→ **Brief**: For the material below, please count the lines containing "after". Reply with the count alone.

>>>

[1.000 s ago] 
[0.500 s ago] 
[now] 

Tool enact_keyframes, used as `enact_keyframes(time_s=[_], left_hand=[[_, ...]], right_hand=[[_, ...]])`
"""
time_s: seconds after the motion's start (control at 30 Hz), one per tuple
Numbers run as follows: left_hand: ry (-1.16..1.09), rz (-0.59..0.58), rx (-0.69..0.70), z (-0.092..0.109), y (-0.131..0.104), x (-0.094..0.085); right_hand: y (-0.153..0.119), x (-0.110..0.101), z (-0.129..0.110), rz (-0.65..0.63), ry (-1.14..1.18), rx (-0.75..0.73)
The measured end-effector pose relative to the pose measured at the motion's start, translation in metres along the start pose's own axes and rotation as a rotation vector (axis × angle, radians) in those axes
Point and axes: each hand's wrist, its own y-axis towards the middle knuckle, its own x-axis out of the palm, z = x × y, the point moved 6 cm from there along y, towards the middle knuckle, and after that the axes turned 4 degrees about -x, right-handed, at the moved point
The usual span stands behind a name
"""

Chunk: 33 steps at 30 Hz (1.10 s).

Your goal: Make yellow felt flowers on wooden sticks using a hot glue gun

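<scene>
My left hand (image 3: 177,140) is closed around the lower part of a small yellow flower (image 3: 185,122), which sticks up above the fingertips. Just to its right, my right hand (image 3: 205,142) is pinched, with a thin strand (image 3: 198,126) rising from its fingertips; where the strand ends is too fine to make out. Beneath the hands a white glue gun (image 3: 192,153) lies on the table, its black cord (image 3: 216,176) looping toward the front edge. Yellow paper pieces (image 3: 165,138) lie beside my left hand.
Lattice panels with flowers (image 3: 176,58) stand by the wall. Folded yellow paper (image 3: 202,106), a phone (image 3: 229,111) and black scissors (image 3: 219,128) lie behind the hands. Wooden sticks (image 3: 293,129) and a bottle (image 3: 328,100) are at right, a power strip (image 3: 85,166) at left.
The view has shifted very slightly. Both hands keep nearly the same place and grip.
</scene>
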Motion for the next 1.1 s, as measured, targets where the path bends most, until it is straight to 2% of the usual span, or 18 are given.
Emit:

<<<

→ **Solution for this exercise**: 2